Não represente para mim, porque conheço seus dramas, seus papéis canastrões, seus improvisos mal sucedidos, não faça de mim seu público, porque não consigo acompanhar seu final inventado. Seja fiel ao que acredita, mas não me cobre as mesmas crenças. Não me culpe pelo trânsito caótico, nem ponha a culpa das minhas crises na TPM, você também tem as suas e eu só espero que passem. Não invista seu tempo em corrigir minhas opiniões, corrija meus textos, meus alongamentos, mas não minhas ideologias.
Eu não tenho culpa da sua sisudez, da sua seriedade pesada, sua literatura comprometida, sua política engajada ou da sua precariedade emocional. Não tenho influência nas suas escolhas capitais, na sua moral burguesa, no seu cristianismo envergonhado, nas suas dúvidas cotidianas, nem nos seus elos indesejados, não. Não tenho.
Não sei o lugar em que você se perdeu, não sei a que horas você volta, nem em que página do romance você parou. Não sei qual o telefone ligar em caso de emergência, nem seu tipo sanguíneo, desconheço seus parentes mais distantes, nem o nome do seu primo de Brasília eu sei. Mas nunca deixei de atender aos telefonemas, dar o abraço que precisava ou a carona para o aeroporto, em dezembro, para ver sua família.

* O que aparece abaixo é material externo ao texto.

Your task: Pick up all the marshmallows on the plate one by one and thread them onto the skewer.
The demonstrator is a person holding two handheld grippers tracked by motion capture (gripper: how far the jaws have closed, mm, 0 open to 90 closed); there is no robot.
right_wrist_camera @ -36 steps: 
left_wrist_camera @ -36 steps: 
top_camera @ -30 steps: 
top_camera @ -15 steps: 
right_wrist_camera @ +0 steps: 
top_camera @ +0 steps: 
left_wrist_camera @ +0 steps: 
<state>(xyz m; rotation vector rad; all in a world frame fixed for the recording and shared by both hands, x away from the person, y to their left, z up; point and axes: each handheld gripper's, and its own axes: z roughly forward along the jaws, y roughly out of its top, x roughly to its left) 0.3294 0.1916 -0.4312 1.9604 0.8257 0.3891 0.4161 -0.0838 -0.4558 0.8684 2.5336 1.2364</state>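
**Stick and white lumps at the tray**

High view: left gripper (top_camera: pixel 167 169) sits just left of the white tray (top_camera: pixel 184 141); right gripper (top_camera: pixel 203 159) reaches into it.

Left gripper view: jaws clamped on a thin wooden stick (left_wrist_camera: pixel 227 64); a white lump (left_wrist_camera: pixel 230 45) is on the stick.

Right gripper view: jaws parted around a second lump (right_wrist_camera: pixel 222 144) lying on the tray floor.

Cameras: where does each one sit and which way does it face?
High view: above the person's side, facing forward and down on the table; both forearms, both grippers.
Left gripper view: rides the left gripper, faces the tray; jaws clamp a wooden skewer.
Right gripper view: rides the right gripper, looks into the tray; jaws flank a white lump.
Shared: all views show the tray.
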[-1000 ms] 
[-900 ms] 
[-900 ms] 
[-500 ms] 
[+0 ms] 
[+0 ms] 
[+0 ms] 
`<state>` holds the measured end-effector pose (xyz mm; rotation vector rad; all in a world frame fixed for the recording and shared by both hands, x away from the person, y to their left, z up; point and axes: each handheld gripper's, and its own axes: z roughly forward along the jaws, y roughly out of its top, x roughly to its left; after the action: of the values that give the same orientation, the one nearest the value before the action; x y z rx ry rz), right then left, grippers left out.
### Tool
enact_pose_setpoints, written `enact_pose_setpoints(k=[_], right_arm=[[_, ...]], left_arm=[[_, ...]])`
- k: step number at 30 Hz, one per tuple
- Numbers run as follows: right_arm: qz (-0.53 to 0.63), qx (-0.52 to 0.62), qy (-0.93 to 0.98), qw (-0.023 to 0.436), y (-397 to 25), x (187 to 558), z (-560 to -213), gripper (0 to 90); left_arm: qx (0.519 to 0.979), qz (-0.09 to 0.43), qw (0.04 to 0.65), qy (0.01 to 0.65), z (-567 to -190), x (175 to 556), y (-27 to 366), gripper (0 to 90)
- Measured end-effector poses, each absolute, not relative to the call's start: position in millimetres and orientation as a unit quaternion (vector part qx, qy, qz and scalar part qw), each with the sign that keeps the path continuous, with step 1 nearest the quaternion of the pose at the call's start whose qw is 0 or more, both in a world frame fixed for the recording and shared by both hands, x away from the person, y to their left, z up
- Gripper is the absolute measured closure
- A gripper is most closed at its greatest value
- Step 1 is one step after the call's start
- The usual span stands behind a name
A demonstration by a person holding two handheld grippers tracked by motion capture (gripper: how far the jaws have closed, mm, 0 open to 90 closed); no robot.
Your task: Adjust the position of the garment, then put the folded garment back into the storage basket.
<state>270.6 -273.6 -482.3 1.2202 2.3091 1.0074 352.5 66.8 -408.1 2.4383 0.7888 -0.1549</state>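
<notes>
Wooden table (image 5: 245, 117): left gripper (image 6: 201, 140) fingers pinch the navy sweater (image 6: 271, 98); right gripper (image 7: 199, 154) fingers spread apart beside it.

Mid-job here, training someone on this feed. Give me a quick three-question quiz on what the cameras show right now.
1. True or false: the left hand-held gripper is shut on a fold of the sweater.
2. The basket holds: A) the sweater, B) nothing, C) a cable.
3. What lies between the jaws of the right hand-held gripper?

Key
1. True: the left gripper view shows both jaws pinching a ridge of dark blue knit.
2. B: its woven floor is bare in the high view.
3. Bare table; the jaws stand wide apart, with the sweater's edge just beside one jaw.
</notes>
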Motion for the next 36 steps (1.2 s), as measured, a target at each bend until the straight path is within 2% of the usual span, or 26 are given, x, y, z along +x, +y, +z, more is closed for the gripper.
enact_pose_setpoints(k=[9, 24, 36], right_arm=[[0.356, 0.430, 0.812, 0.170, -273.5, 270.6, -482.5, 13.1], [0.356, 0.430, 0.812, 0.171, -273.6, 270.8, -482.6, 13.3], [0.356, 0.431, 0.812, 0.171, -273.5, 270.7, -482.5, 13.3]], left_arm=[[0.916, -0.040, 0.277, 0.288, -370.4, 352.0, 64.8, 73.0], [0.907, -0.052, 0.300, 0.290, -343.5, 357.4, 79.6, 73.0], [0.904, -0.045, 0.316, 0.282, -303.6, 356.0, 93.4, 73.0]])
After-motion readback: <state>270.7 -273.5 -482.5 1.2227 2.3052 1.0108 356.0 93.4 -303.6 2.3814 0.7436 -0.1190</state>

Não me culpe pelo preço do aluguel, nem pelos governos, não me culpe se eu votar nulo, se eu insistir em ser otimista ou se eu achar que vai dar tudo errado. Não me culpe pelo seu desinteresse nas minhas verdades, no meu jeito simplório e no meu vocabulário de estudante secundarista. Não me culpe pelos seus olhares atravessados quando exalto o filme que você não gostou ou quando falo de um diretor que você não conhece. Não pense que sou eu a culpada pela sua falta de tempo, de filhos, de férias. Não me eleja a mártir da sua infelicidade.

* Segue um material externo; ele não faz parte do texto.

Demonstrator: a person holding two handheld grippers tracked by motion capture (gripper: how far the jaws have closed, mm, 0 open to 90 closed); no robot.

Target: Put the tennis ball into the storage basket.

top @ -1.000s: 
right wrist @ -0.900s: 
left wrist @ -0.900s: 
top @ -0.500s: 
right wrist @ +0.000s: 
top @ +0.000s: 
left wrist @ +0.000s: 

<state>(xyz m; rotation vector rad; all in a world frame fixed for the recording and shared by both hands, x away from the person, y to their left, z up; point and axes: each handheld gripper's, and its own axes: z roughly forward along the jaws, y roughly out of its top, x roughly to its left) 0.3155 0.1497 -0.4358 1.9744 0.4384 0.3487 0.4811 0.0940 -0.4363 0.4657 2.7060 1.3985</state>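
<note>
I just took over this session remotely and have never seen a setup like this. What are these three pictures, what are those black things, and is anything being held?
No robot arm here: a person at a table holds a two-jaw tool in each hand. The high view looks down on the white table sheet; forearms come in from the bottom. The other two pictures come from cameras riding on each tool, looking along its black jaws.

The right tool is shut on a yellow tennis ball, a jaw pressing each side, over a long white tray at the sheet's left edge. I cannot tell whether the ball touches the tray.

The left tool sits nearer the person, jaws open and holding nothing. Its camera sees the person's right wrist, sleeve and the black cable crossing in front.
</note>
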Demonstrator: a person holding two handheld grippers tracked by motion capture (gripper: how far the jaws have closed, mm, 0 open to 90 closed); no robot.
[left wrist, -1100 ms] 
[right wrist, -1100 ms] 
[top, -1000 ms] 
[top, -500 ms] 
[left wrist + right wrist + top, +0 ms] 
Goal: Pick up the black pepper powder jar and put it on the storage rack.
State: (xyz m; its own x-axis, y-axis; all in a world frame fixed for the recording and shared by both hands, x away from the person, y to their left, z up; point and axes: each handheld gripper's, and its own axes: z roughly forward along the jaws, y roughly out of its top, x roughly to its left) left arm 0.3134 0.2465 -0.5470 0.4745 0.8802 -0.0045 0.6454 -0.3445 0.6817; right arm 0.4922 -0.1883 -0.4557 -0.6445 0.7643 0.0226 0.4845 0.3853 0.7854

Não se surpreenda com a possibilidade de insurgência, cisma, dissidência num sábado à tarde depois de seu último olhar de reprovação. Não me culpe quando eu for embora, mas também não me peça para ficar. Numa rebelião serei implacável; a culpa é sua, toda sua. Foi você quem não soube ficar no domingo à noite. Mas se quiser se libertar, eu te poupo, te desassossego, as poucos, te bagunço sem notar e quem sabe assim seu mundo seja mais plumas e menos concretos. E, quem sabe, finalmente te dou a paz que nunca para mim foi possível.